WHAT IS BEING ASKED: Look below for the line with "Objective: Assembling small"; begin the copy there and stop after the line with "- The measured", keeping the text exact and the pictures out.

Items from a data source:

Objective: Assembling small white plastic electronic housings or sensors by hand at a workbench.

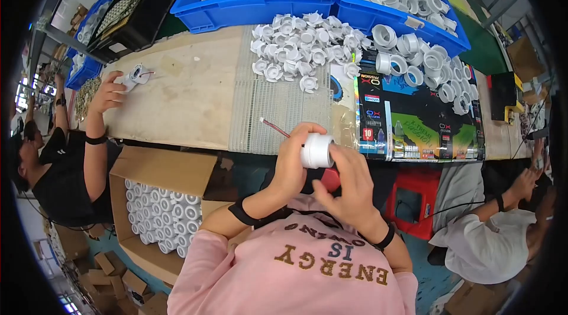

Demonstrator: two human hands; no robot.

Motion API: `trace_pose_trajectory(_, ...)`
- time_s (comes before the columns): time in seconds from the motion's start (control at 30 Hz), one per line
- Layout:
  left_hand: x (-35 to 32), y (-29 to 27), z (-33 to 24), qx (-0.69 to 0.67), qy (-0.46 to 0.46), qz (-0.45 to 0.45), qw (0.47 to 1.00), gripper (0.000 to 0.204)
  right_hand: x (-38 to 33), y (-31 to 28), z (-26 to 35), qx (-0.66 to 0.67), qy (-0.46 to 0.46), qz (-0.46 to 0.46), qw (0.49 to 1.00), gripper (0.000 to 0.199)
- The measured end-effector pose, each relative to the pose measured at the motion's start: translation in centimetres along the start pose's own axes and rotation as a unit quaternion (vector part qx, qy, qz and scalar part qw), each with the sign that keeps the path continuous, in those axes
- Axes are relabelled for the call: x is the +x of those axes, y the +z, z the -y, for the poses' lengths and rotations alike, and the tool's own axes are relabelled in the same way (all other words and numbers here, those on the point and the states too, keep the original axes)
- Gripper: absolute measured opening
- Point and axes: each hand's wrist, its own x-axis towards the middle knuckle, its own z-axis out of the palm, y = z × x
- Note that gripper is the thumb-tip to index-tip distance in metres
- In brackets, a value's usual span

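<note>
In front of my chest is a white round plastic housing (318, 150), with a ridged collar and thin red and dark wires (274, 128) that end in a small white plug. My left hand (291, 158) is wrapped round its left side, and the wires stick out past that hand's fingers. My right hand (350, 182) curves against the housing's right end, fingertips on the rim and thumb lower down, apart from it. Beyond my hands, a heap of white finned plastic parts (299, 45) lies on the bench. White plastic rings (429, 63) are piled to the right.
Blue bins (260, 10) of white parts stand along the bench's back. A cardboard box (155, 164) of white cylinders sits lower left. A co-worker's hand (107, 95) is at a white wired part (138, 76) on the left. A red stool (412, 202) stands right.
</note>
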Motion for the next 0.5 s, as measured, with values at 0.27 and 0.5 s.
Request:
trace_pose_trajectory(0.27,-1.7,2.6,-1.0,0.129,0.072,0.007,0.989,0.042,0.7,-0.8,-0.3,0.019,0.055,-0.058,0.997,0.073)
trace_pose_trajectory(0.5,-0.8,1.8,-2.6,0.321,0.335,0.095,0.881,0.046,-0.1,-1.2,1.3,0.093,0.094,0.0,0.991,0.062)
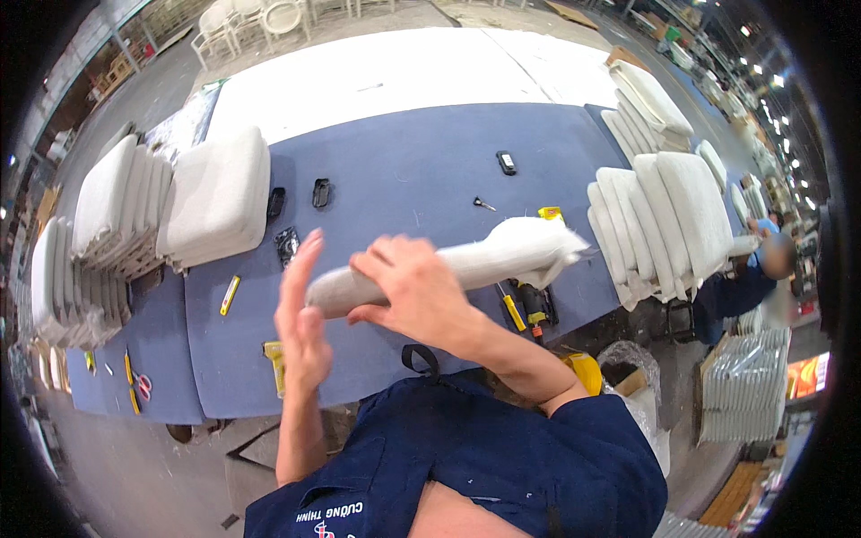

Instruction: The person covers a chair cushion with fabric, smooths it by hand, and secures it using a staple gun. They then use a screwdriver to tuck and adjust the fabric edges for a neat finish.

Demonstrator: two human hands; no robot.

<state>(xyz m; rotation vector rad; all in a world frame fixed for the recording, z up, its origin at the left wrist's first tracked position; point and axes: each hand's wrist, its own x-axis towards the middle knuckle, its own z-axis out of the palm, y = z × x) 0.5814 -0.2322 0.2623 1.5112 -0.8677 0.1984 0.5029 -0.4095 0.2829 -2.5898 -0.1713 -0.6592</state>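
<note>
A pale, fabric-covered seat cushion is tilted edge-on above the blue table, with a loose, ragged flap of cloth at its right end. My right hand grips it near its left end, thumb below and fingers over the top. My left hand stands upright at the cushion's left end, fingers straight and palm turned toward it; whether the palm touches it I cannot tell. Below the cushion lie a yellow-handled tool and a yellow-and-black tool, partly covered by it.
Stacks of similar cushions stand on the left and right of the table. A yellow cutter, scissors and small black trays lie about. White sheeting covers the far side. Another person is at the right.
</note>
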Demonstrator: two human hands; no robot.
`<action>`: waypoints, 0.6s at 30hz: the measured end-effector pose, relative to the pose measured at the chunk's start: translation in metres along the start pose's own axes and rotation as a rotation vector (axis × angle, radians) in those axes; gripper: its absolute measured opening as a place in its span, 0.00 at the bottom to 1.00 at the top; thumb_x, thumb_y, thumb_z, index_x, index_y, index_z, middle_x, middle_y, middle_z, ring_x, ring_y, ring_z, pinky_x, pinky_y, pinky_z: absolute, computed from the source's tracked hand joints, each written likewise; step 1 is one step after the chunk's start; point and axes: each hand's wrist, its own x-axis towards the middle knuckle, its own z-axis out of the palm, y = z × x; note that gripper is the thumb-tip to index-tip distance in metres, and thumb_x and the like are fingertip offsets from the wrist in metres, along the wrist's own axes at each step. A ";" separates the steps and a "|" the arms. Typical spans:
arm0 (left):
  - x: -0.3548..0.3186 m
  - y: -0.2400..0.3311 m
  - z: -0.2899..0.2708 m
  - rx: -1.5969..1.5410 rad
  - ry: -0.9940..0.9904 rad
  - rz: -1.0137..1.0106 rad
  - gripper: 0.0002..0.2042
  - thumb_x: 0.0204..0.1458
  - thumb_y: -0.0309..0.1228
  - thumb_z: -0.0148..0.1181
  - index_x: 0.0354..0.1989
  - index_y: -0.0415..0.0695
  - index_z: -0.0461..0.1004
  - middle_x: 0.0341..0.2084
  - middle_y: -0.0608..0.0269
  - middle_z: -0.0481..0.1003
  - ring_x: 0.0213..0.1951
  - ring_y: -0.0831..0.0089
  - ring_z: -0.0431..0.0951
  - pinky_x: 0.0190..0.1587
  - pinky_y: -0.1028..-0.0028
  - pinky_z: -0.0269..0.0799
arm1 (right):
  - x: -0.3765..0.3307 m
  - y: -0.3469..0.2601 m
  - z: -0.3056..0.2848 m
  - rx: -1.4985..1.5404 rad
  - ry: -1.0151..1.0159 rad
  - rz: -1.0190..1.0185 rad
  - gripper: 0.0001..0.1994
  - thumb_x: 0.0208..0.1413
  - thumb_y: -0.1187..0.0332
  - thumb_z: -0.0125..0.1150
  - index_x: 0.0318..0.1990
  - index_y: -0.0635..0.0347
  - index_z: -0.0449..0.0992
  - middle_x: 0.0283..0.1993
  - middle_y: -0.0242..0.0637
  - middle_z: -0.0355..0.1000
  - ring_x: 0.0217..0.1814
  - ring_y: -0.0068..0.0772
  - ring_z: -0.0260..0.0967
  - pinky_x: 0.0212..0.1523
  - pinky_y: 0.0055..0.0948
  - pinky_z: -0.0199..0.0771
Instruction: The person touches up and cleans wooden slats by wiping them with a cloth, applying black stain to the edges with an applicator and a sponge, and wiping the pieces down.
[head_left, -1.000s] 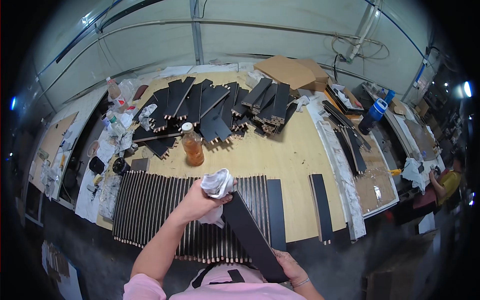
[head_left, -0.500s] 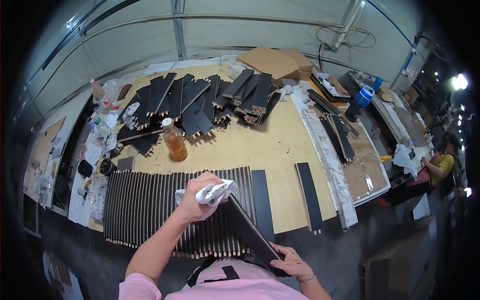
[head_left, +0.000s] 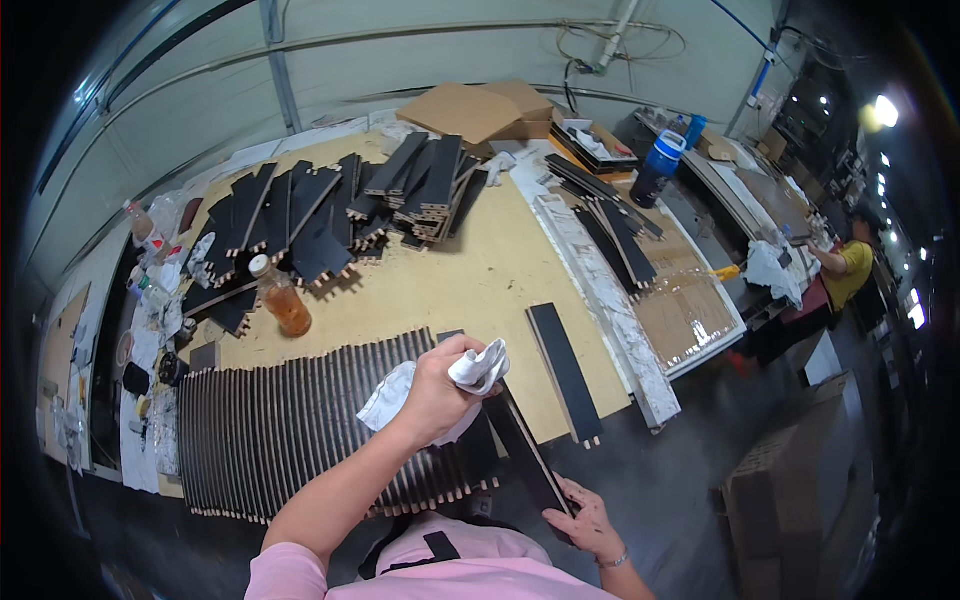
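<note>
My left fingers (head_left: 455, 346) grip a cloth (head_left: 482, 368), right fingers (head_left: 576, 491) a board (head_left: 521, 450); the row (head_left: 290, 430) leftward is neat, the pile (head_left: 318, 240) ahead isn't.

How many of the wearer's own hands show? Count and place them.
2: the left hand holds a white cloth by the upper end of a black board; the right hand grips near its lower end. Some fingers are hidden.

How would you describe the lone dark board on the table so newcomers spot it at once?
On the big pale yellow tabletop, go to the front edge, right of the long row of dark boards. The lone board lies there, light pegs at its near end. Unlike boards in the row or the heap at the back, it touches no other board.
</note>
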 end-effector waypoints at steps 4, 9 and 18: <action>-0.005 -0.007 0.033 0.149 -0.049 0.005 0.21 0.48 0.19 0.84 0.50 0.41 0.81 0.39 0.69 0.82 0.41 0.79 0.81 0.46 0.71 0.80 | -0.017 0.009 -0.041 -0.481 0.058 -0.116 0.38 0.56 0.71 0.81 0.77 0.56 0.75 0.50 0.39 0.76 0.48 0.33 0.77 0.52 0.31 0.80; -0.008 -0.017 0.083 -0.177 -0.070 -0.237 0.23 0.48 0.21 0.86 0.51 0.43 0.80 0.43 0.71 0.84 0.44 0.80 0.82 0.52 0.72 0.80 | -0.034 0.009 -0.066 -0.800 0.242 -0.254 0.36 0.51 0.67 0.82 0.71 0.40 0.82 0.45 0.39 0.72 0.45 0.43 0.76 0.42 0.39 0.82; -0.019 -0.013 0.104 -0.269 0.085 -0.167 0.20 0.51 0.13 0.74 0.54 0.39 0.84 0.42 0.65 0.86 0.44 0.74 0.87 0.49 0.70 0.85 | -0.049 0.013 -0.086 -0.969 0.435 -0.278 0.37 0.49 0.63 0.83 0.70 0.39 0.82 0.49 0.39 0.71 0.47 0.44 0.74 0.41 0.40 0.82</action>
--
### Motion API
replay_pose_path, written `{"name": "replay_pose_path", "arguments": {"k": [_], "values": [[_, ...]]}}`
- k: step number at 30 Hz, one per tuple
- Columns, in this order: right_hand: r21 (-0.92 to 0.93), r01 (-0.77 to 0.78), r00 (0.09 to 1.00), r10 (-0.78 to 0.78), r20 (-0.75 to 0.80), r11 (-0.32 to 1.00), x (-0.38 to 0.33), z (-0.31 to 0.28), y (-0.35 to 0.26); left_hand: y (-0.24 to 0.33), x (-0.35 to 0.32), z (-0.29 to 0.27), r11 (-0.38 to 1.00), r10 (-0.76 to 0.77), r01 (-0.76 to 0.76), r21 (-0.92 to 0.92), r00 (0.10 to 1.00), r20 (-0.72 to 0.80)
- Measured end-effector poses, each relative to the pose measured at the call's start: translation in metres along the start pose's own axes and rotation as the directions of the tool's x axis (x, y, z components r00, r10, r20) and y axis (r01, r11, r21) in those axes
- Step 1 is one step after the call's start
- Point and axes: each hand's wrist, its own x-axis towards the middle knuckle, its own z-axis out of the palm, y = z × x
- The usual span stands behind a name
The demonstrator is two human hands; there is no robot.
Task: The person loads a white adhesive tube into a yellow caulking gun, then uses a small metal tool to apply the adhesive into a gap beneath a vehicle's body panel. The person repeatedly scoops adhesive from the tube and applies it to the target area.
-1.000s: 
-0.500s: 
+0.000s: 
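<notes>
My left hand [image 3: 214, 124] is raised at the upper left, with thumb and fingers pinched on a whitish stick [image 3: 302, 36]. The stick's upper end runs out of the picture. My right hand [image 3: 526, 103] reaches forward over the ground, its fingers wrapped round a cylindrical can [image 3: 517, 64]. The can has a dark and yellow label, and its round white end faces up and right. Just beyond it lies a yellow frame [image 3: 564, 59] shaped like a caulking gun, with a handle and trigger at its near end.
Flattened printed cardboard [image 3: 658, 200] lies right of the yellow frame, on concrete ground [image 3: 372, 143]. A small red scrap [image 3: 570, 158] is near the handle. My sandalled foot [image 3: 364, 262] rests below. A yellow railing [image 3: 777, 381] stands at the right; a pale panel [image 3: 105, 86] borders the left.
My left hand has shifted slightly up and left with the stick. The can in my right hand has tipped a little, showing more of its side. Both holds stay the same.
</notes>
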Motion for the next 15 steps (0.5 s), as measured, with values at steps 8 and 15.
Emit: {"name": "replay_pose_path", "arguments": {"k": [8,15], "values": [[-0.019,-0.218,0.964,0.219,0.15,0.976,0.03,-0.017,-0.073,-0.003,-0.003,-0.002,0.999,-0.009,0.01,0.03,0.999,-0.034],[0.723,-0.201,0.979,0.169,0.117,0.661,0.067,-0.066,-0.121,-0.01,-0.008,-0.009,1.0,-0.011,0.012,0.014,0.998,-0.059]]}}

TASK RESPONSE:
Objective: Assembling small white plastic electronic housings or sensors by hand at a workbench.


Demonstrator: two human hands; no robot.

Motion API: `trace_pose_trajectory(_, ...)`
- time_s (comes before the columns): time in seconds from the motion's start (control at 30 Hz), one per line
- Layout:
  left_hand: x (-35 to 32), y (-29 to 27), z (-33 to 24), qx (-0.69 to 0.67), qy (-0.46 to 0.46), qz (-0.45 to 0.45), qw (0.47 to 1.00), gripper (0.000 to 0.204)
  right_hand: x (-38 to 33), y (-31 to 28), z (-26 to 35), qx (-0.66 to 0.67), qy (-0.46 to 0.46), qz (-0.46 to 0.46), qw (0.49 to 1.00), gripper (0.000 to 0.199)
- The measured end-effector pose, each relative to the pose measured at the motion's start: translation in centimetres along the start pose's own axes and rotation as a unit quaternion (vector part qx, qy, qz and scalar part qw), each with the sign that keeps the path continuous, in those axes

Nothing else is needed to complete the exercise.